--- Data below Enclosed Below ---

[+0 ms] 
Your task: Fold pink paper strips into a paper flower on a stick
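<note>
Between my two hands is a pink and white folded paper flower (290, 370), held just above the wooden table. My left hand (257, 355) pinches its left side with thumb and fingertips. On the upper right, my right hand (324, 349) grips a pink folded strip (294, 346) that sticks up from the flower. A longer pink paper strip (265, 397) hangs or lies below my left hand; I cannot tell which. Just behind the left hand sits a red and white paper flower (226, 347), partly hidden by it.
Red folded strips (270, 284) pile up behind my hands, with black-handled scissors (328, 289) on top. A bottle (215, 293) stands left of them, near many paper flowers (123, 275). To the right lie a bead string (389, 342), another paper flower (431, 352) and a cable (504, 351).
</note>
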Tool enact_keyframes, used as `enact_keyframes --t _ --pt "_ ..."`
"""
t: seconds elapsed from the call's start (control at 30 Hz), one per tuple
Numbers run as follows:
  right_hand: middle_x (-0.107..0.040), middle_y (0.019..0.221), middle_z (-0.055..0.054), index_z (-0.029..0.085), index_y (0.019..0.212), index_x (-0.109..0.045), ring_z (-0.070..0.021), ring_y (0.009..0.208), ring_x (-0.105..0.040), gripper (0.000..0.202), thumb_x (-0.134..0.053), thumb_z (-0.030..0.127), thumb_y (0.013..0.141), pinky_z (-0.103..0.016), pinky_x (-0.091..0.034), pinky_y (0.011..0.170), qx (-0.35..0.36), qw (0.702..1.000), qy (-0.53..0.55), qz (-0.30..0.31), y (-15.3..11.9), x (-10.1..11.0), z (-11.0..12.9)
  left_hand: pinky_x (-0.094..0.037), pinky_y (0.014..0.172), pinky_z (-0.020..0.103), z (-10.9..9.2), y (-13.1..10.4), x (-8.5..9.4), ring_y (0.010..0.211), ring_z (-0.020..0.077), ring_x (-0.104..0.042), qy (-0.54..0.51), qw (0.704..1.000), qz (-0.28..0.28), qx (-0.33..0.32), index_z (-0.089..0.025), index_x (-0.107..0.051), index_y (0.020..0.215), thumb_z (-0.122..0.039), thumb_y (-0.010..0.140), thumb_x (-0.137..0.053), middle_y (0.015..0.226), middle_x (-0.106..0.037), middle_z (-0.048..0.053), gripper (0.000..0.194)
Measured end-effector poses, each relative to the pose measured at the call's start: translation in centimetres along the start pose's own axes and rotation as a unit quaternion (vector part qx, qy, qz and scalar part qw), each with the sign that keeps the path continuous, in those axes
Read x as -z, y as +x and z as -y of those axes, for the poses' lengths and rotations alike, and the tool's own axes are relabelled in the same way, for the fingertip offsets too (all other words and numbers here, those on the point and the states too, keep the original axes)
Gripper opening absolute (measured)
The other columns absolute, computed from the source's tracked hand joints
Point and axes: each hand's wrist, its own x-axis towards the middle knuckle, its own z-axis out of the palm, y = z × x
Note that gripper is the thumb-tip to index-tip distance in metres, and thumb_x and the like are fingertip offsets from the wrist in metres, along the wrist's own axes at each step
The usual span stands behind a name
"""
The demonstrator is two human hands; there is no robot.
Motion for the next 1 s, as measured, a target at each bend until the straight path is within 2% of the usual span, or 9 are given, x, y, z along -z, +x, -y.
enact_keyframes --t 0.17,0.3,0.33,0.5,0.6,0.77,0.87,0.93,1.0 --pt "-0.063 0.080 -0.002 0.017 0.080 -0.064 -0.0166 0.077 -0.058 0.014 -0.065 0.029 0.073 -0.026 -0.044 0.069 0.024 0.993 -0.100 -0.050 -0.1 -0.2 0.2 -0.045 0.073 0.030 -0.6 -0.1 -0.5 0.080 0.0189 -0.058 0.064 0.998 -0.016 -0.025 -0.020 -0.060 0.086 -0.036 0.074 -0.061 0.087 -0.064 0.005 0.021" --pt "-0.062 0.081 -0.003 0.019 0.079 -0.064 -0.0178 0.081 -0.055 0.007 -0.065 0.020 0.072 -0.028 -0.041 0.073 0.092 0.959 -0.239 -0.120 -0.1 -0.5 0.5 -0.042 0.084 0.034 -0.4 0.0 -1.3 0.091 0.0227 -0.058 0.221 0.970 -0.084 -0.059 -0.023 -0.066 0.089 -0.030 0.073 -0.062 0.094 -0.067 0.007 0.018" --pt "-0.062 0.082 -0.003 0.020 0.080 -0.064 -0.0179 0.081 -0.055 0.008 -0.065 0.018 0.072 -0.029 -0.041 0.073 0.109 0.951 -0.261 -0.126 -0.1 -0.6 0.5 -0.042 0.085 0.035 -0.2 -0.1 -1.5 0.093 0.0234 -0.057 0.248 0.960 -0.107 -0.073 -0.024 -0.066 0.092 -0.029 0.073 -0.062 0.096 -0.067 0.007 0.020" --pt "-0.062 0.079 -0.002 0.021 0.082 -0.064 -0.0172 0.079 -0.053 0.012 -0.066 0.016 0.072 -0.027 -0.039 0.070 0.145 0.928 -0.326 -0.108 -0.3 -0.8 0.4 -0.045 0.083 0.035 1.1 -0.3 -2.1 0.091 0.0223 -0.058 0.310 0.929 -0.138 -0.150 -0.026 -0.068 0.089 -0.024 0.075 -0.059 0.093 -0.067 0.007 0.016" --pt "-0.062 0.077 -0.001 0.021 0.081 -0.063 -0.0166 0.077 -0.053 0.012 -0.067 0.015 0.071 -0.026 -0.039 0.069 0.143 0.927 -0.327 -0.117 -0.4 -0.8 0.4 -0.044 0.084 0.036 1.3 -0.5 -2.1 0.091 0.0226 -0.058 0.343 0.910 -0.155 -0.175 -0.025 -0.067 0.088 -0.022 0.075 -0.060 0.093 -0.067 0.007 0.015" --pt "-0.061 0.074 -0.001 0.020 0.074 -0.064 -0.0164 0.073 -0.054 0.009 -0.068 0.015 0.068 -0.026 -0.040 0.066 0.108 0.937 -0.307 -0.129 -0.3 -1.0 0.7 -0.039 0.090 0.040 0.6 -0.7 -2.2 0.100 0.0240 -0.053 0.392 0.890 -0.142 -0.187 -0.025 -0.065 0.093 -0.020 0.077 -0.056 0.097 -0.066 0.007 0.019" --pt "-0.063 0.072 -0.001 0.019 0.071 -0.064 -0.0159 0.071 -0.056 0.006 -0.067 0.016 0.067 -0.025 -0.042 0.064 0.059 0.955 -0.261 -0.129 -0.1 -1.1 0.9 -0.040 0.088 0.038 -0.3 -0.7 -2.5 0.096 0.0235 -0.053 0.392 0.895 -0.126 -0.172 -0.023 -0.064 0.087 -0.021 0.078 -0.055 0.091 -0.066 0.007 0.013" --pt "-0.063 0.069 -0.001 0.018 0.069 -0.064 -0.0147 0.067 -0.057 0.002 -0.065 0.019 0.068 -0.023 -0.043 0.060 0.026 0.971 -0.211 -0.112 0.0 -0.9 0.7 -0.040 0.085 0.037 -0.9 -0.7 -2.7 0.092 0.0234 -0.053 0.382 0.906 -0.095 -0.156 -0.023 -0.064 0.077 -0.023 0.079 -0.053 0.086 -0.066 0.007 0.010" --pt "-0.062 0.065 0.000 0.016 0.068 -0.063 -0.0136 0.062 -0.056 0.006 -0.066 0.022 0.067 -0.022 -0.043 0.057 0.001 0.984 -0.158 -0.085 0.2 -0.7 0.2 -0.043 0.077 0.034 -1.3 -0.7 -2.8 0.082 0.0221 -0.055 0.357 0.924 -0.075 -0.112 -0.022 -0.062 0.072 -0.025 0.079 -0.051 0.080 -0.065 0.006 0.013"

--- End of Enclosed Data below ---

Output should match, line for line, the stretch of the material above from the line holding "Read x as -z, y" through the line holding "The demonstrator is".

Read x as -z, y as +x and z as -y of those axes, for the poses' lengths and rotations alike, and the tool's own axes are relabelled in the same way, for the fingertip offsets too (all other words and numbers here, those on the point and the states too, keep the original axes)
Gripper opening absolute (measured)
The other columns absolute, computed from the source's tracked hand joints
Point and axes: each hand's wrist, its own x-axis towards the middle knuckle, its own z-axis out of the palm, y = z × x
Note that gripper is the thumb-tip to index-tip distance in metres, and thumb_x and the like are fingertip offsets from the wrist in metres, along the wrist's own axes at each step
The usual span stands behind a name
"""
The demonstrator is two human hands; there is no robot.

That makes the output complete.